Copy out, unchanged, every line from the start of the records to the line that contains "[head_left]", and stop there.

### Task data

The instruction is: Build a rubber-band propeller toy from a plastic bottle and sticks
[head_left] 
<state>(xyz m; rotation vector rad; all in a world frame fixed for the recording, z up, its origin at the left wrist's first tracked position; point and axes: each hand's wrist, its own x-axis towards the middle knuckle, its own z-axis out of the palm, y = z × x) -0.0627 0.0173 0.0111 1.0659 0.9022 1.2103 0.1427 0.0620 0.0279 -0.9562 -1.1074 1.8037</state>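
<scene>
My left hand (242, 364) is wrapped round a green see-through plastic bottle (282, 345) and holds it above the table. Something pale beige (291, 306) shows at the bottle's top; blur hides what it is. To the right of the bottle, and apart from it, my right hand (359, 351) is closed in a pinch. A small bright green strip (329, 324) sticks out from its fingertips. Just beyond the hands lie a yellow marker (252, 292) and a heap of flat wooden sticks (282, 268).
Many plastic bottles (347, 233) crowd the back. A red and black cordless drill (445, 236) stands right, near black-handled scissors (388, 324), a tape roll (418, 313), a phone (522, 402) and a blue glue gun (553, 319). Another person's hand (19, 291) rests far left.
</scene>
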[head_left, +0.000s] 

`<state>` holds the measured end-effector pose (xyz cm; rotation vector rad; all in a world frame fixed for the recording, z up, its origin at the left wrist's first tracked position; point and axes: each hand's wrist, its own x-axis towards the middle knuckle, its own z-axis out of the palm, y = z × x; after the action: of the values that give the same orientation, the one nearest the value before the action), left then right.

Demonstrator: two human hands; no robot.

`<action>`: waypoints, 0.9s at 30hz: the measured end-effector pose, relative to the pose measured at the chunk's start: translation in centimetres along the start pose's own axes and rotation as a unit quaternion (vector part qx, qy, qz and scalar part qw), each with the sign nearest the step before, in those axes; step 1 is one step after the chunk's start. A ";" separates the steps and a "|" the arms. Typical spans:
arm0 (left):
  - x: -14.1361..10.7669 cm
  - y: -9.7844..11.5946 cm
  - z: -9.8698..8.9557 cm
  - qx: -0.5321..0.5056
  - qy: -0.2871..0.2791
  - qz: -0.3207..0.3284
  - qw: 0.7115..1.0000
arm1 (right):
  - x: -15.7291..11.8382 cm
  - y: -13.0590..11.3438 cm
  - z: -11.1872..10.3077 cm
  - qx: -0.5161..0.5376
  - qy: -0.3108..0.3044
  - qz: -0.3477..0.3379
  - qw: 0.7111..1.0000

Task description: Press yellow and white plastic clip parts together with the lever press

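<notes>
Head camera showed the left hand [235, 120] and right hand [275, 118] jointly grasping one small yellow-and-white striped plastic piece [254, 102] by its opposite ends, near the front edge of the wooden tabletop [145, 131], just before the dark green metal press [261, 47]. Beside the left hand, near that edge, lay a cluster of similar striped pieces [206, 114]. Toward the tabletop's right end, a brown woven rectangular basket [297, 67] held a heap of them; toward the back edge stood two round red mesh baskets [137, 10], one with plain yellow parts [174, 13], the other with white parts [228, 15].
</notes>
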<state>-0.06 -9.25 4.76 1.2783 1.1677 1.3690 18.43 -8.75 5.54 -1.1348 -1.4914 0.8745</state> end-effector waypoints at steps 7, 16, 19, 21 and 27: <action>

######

Answer section →
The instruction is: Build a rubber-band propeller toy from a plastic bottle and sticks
[head_left] 

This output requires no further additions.